We collected high-dimensional immunophenotyping and cellular indexing of transcriptomes and epitopes sequencing (CITE-Seq) data on 24 STAT1 GOF patients and age-matched healthy control PBMCs. In addition, T cell function and metabolic data were collected on untreated and in vitro-treated patient and healthy control PBMCs.

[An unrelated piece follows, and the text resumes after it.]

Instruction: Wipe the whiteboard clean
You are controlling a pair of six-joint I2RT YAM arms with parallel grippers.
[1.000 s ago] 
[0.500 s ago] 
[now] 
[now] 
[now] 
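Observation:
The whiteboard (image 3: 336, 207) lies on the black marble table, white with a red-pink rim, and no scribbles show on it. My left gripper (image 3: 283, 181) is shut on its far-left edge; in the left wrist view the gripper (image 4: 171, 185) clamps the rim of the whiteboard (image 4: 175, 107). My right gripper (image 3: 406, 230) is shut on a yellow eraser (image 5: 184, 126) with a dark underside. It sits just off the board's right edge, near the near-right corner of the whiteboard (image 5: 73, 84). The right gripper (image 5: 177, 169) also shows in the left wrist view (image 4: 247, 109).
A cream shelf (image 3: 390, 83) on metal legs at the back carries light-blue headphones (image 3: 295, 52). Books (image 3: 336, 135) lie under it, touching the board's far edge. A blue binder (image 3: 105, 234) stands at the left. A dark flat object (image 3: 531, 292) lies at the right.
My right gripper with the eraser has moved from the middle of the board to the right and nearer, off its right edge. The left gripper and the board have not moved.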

In patients with STAT1 GOF, CD8+ T cell dysfunction was best defined as reduced production of IFN-γ, TNF-α, and IL-2 upon αCD3/αCD28 stimulation. High-dimensional immunophenotyping identified CD38 as a significantly upregulated activation marker on CD8+ T cells and most immune cell populations, from patients with STAT1 GOF. CD38 expression could be further induced by αCD3/αCD28 stimulation and was correlated with the levels of total STAT1 protein. CD38 is an ectoenzyme that consumes nicotinamide adenine dinucleotide (NAD+), and low NAD+ levels have been linked to immune dysregulation. Our CITE-Seq data confirmed that STAT1 GOF CD8+ T cells have transcriptional evidence of broadly altered NAD+ metabolism, with both NAD-consuming enzymes such as CD38 and PARP9 as well as NAD+ salvage pathway proteins such as NAMPT being increased. Using an NAD+ enzymatic assay, we confirmed that NAD+ levels were indeed reduced in STAT1 GOF CD8+ T cells while the NADH levels were comparable. By increasing NAD+ levels in patient PBMCs, it was possible to partially normalize CD8+ T cell function in CD8+ T cells from patients with STAT1 GOF. Finally, STAT1 GOF patients receiving JAK inhibitors show reduced CD38 RNA and protein expression and reduced PARP9 and NAMPT transcription.
Elevated CD38 expression and reduced NAD+ levels contribute to CD8+ T cell dysfunction in CD8+ T cells from patients with STAT1 CD8+ T cells, which can be partially normalized by providing increased NAD+ levels.